In the field of foreign relations, Trump has followed through on his promise to bolster the US military and downgrade diplomacy, introducing a 30 per cent cut in the State Department and foreign-aid budget and abolishing hundreds of diplomatic posts while increasing military funding. In the Middle East, Trump decertified the Iran nuclear deal despite representations by Britain, France and Germany not to do so, and again tasked Congress with deciding to reintroduce sanctions, a move that risks unravelling the Iran nuclear deal agreed by the US and five other countries.
On Russia, the White House has delayed submitting a list of Russian-controlled entities to be targeted by sanctions to Congress, only presenting the list last week under pressure from members of their own party. On North Korea, Trump, who embarked on a 12 -day trip to Asia this week, has severely escalated tensions with Pyongyang by warning in August that any threat from North Korea would be “met with fire and fury like the world has never seen”, rhetoric that prompted the launch by North Korea of two medium-range ballistic missiles over Japan, sparking nuclear alerts in the country.
Regarding trade, Trump followed through on his “America First” policy by pulling out of the Trans-Pacific Partnership between the US and 12 Asian-Pacific countries in his first few weeks in office. He has also begun renegotiating Nafta, the North American Free Trade Agreement between the United States, Canada and Mexico which has been in force since 1994.
In the field of climate change and the environment, Trump announced on June 1st that the United States would pull out of the Paris Climate Agreement, leaving the country as an international outlier.
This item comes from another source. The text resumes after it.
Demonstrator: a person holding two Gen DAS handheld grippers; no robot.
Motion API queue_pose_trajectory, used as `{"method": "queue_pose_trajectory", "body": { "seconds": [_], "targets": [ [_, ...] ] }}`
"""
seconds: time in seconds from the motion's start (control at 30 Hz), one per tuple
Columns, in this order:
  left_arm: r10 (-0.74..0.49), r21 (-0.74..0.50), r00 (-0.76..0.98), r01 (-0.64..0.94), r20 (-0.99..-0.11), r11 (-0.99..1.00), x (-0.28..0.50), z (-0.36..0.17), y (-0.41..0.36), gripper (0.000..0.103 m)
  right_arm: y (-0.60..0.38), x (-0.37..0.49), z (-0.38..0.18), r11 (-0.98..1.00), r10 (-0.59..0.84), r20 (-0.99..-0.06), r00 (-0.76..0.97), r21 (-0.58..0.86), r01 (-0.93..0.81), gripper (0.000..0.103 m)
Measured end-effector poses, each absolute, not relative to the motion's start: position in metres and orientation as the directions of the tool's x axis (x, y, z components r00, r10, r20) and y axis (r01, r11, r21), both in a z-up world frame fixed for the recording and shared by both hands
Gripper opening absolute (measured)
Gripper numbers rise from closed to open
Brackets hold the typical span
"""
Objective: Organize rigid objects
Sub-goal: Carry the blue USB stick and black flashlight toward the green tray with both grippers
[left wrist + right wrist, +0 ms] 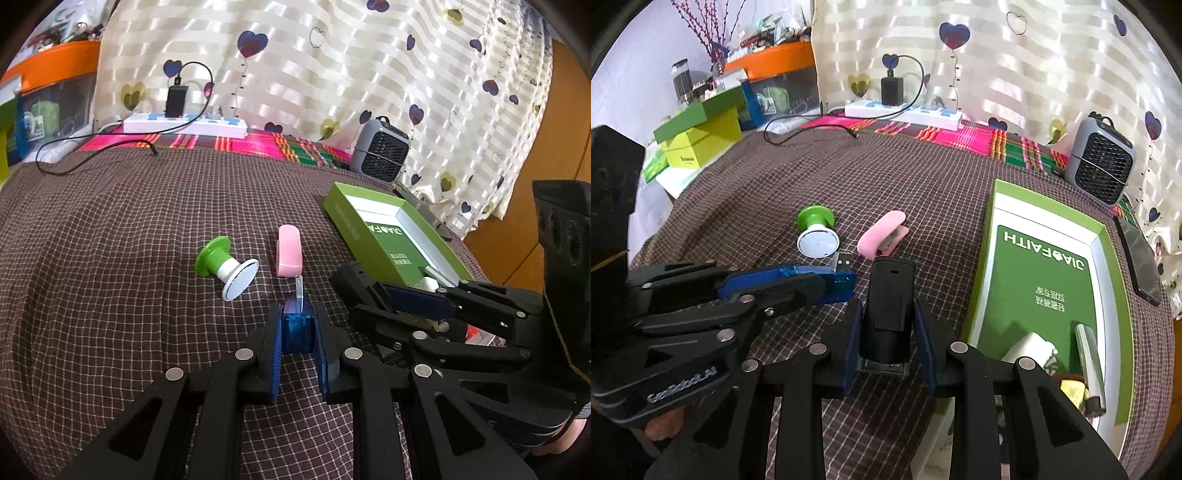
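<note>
left gripper (297, 325) pinches translucent blue usb stick (296, 326) above checked cloth (110, 277); right gripper (886, 325) clamps black rectangular block (888, 310). pickup step done; next, likely carry both into green box tray (1108, 280).

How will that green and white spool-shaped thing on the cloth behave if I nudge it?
The spool-shaped thing lies on its side on two round flanges, so it would likely roll, probably curving since the flanges look unequal. It looks like hard plastic: likely stiff and light. The checked cloth may slow it somewhat.
</note>
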State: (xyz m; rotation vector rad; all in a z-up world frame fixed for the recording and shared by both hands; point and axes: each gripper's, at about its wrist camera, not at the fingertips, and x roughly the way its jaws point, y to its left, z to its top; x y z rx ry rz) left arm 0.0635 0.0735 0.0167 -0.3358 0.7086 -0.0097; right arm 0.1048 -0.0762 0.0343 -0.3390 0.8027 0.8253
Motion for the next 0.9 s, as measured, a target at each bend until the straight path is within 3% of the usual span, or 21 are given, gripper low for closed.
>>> {"method": "queue_pose_trajectory", "body": {
  "seconds": [0.9],
  "targets": [
    [-0.042,-0.197,0.813,-0.091,-0.581,0.976,0.039,0.05,0.034,0.015,-0.13,0.077,0.069,0.665,0.605,-0.643,0.47,0.082,-0.743,0.029]
  ]
}}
Trump has also rolled back a series of Obama-era environmental regulations, appointing a climate-change sceptic to head the Environmental Protection Agency and cutting the agency’s budget. The administration has begun dismantling the Clear Power Plan, giving the green light to the Keystone pipeline in North Dakota, announcing that dozens of animals will not be protected under the Endangered Species Act, and signing an executive order that seeks to reduce the size of national monument sites and open up publicly-owned land for mining.
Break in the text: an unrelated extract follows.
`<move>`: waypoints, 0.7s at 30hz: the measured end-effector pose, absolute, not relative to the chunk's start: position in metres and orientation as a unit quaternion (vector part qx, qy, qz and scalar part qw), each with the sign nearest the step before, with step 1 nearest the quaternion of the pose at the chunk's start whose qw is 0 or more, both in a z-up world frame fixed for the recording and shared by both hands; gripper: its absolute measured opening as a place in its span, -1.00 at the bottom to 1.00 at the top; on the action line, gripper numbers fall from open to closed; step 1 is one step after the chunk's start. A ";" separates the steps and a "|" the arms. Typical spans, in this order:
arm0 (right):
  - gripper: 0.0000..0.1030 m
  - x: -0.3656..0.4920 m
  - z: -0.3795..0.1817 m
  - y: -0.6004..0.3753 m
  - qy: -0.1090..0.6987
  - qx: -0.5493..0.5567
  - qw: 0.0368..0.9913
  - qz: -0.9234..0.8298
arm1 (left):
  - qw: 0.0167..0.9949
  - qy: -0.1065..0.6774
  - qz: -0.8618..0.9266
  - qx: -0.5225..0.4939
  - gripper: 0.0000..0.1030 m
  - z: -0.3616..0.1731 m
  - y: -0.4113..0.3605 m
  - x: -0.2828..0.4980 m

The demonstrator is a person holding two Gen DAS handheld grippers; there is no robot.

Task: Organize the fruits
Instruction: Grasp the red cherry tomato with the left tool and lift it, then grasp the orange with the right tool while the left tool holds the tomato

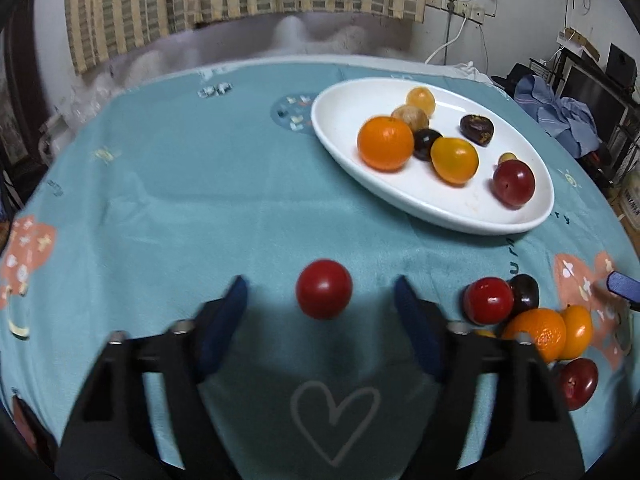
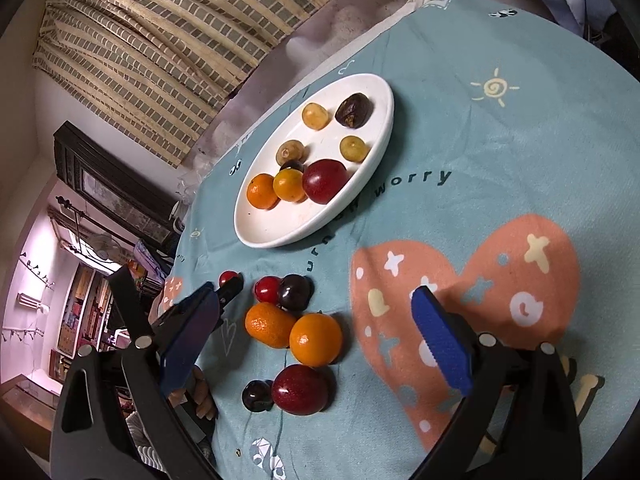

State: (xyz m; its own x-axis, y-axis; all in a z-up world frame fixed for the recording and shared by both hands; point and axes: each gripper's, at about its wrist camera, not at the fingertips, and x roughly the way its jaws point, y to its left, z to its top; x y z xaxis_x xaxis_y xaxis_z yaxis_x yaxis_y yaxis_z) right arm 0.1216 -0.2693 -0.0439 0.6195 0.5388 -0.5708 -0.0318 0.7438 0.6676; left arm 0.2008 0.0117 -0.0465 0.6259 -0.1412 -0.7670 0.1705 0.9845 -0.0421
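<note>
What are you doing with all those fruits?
A person is sorting fruit with two handheld grippers. The left gripper has its blue pads either side of a round red cherry tomato on the teal tablecloth, not squeezing it yet. The right gripper waits open over a cluster of oranges and plums. The white oval plate already holds several fruits.

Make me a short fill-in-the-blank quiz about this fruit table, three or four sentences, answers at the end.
1. The white plate rests on a ____ tablecloth.
2. The small red fruit between the left tool's fingers lies on the ____, not on the plate.
3. The design printed on the cloth just below that red fruit is a white outline of a ____.
4. The right tool hangs over the loose fruit with its jaws ____.

Missing words: teal; tablecloth; heart; open
</note>
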 end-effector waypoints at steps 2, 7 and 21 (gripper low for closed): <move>0.89 0.122 -0.044 -0.267 0.405 0.310 0.843 0.171 | 0.898 0.431 -0.092 0.010 -0.05 -0.049 0.012 0.205; 0.89 0.122 -0.045 -0.257 0.410 0.294 0.843 0.188 | 0.899 0.429 -0.094 0.006 -0.22 -0.051 0.009 0.211; 0.33 0.129 -0.064 -0.247 0.448 0.309 0.808 0.226 | 0.897 0.428 -0.112 -0.011 -0.46 -0.047 0.014 0.205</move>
State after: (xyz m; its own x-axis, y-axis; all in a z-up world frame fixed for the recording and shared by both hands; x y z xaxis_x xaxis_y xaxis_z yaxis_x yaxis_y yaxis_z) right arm 0.1291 -0.2473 -0.0644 0.4963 0.6416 -0.5848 -0.0871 0.7070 0.7018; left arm 0.2053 0.0144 -0.0467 0.6084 -0.2110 -0.7651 0.1915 0.9746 -0.1165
Other changes introduced by Trump include a ban on transgender people serving in the military, though this was partially blocked by a federal court on October 30th, a row-back on several consumer protection regulations in the financial sector and a “religious liberty” executive order signed in May in a nod to his evangelical supporters. The appointment of conservative Neil Gorsuch to the Supreme Court is likely to have ramifications for the United States long after Trump leaves office.
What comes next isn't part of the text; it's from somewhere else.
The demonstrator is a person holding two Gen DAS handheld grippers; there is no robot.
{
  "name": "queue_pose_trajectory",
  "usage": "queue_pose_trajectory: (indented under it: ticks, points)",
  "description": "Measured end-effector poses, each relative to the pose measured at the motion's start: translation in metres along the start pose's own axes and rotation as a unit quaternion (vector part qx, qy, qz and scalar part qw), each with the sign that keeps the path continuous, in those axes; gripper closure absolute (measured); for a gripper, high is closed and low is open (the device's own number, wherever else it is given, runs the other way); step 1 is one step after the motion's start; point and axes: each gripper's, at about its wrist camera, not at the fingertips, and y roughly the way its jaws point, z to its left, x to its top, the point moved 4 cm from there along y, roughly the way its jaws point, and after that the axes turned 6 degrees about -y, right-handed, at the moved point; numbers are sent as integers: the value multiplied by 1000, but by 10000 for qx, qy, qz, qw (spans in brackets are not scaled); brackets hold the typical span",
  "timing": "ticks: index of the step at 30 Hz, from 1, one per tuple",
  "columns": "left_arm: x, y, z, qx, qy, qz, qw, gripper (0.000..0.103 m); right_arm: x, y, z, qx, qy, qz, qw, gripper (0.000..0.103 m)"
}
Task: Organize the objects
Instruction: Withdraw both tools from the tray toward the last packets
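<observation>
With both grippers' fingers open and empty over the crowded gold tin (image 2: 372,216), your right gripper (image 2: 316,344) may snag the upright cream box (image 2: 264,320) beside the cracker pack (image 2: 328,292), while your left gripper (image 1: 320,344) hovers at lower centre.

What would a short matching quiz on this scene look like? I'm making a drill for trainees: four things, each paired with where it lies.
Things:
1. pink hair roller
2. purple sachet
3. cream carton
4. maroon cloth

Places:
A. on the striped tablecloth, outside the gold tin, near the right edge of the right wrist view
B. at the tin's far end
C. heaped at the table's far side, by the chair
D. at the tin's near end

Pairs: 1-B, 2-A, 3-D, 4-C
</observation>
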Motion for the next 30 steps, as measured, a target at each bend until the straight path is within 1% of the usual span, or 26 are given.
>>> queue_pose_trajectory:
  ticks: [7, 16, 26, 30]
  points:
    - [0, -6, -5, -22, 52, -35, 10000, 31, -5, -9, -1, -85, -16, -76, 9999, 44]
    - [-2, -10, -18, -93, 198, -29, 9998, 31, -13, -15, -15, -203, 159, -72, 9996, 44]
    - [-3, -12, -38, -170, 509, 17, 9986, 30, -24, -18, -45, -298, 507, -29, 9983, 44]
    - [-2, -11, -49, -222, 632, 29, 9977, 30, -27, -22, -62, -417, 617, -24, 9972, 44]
The list of measures introduced by Trump in his first 10 months of office dwarfs the range of measures introduced by most of his predecessors during that time. Yes, many measures have been caught in legal limbo, as they have come up against the powers of the courts, Congress and the constitution. In this sense, the Trump presidency has shown the resilience and strength of the US constitutional system and the separation of powers conceived by the founding fathers when the fledgling nation was created in Philadelphia more than two centuries ago.
Ultimately Trump’s critics hope the power of the law, and the work of special counsel Robert Mueller, who is investigating Russian interference in the election, will eventually discredit and destroy Donald Trump. The indictment of three former Trump aides as the first charges were made public this week does not bode well for the president.
But in the meantime, the relentless activity and frantic attempt to disrupt the norms and traditions of American politics by the Trump presidency will still have some time to run.